Democratic leaders are paralyzed. Workers are pointing the way forward.
It's the one alternative to fascism
Welcome to a Tuesday morning edition of Progress Report.
Consider the frog officially boiled.
While it would be convenient for a terminally cautious media and obtuse public, there is no town crier that heralds the official arrival of fascism. Like Supreme Court Justice Potter Stewart’s definition of hardcore pornography, fascism is more of a “know it when you see it” situation, and as much as Americans might find it painful to admit, the past few days have made it hard to look away from the reality.

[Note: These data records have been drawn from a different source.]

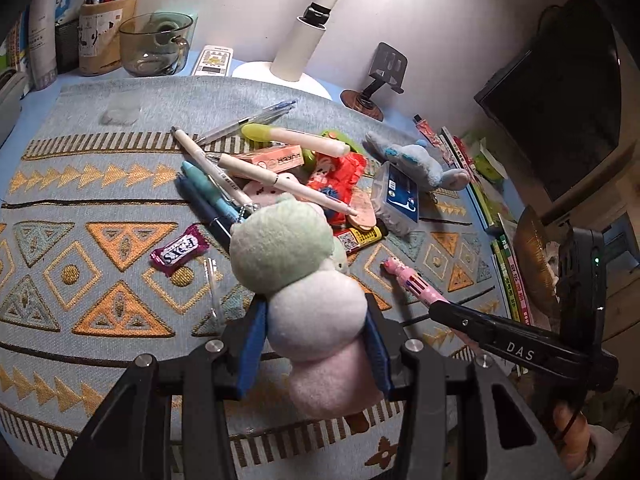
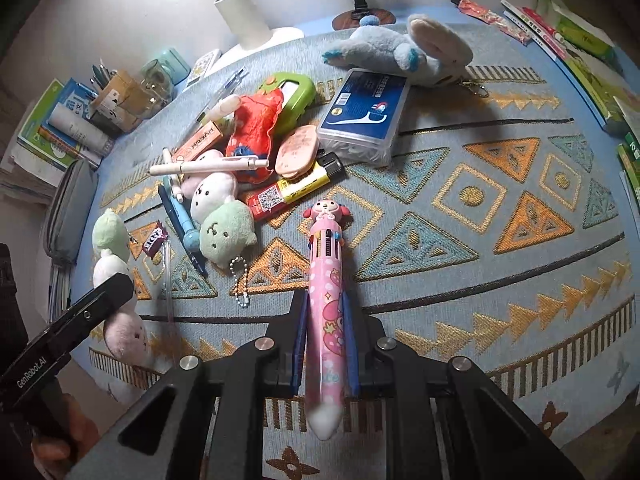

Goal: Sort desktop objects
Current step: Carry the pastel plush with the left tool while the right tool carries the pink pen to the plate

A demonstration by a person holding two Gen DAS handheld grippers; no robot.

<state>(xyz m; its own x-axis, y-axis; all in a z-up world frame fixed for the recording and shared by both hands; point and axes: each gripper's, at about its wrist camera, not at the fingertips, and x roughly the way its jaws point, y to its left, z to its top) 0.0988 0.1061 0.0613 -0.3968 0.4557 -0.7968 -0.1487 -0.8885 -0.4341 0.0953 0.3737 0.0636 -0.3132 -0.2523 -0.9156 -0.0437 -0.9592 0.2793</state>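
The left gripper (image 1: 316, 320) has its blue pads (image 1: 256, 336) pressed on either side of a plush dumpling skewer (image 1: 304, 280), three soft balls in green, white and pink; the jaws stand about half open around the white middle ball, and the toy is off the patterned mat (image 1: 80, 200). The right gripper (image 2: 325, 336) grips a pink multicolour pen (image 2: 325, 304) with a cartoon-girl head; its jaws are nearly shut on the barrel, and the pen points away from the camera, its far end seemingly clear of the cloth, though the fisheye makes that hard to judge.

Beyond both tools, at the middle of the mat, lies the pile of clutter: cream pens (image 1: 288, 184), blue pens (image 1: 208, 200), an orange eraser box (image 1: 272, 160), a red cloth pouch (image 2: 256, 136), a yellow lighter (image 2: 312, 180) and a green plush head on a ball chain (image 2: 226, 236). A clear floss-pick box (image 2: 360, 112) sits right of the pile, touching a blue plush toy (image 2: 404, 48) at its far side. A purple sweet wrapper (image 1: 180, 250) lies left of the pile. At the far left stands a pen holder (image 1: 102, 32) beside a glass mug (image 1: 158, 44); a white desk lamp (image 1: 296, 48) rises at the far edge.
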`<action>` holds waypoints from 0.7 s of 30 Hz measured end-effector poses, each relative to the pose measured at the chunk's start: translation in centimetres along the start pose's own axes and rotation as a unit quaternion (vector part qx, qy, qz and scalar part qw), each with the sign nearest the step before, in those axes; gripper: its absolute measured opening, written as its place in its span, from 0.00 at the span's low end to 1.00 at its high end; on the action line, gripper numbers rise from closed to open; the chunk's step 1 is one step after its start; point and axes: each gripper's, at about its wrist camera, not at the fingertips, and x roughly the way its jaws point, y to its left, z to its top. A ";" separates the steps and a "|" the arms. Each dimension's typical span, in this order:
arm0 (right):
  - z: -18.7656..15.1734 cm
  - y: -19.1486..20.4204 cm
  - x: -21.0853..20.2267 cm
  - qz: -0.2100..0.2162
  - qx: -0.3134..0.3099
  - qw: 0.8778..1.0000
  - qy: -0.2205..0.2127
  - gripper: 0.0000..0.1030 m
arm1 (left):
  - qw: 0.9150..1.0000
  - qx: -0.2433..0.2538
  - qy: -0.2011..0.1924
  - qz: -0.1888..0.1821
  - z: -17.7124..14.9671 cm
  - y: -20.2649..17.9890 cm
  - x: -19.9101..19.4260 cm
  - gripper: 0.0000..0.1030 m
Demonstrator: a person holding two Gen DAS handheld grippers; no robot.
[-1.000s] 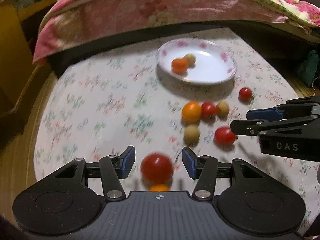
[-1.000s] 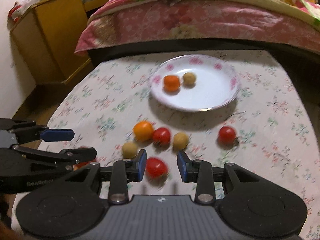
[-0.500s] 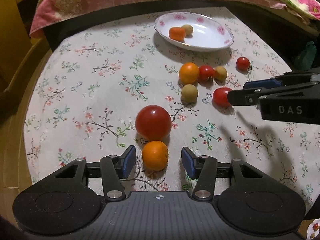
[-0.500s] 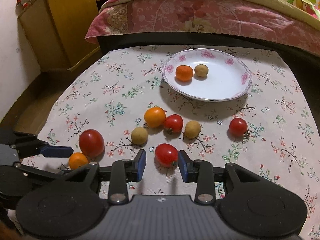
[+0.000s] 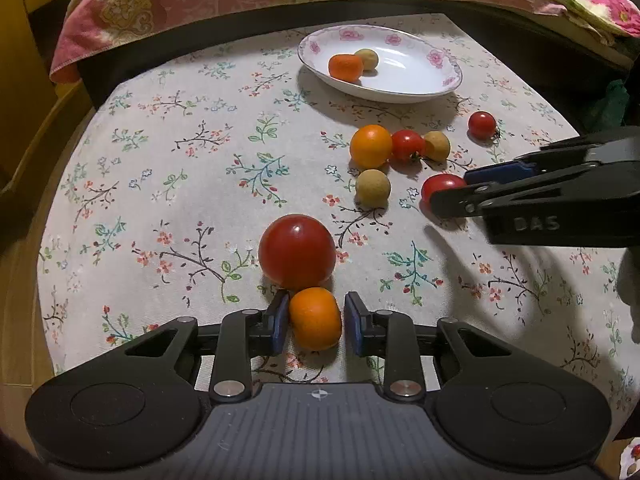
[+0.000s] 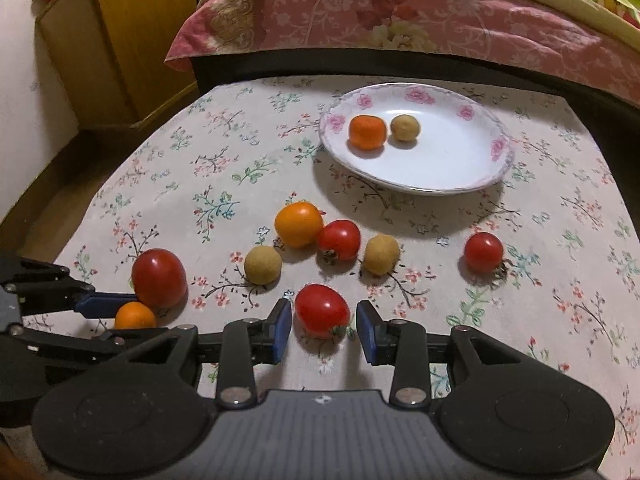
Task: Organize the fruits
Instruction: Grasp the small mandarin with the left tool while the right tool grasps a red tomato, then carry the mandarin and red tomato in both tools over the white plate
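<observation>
A floral-print tablecloth (image 6: 200, 184) covers the table below a pink bedspread. At lower left the left gripper (image 5: 316, 316) has just closed its jaws on a small round orange fruit (image 5: 315, 318). At lower centre the right gripper (image 6: 323, 328) stands spread around an oval red tomato (image 6: 322, 311), pads not touching.

- Table under floral cloth (image 6: 192, 184)
- White plate (image 6: 452, 168) at far side
- Loose tomatoes (image 6: 339, 239), oranges (image 6: 298, 225), tan fruits (image 6: 263, 265) nearer
</observation>
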 end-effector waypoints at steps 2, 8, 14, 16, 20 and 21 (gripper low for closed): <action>-0.1 0.3 0.5 -0.003 -0.010 1.000 0.008 0.33 | 1.000 0.002 -0.001 0.000 -0.1 -0.1 -0.1 0.36; -0.2 0.5 1.3 -0.005 -0.020 1.000 0.008 0.33 | 1.000 0.004 -0.002 -0.002 -0.2 0.0 -0.1 0.39; -0.3 0.6 1.2 -0.007 -0.026 1.000 0.008 0.30 | 1.000 0.015 0.002 0.003 -0.3 -0.3 -0.1 0.38; -0.5 0.6 1.0 -0.007 -0.029 1.000 0.008 0.30 | 1.000 0.020 0.004 0.007 -0.3 -0.5 -0.2 0.36; -0.9 0.2 0.3 -0.006 -0.024 1.000 0.012 0.30 | 1.000 0.026 0.007 0.000 -0.4 -0.9 -0.4 0.35; -1.0 0.1 0.0 -0.004 -0.020 1.000 0.013 0.30 | 1.000 0.027 0.008 -0.005 -0.4 -1.0 -0.4 0.35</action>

Here’s just a partial summary of what Donald Trump has gotten up to since late last week:
Promised to stage military takeovers of several major American cities;
Defied the Supreme Court and attempted to fire a Federal Reserve governor
Signed an executive order that purports to criminalize flag burning;
Demanded that NBC and ABC lose their broadcast licenses for critical coverage;
Launched politically motivated investigations of rivals;
Seized a 10% stake in Intel;
Stripped hundreds of thousands of federal workers of their union rights;
Pressured more Republican-run states into gerrymandering maps;
Declared war on mail-in voting;
I’m not particularly interested in any academic debates over the exact definition of fascism — again, I’ll rely on the Potter litmus test — and if you’re still not entirely convinced, just be aware that Trump himself has been musing aloud about how many Americans might want to live under a dictatorship (one of our rare points of agreement, sadly).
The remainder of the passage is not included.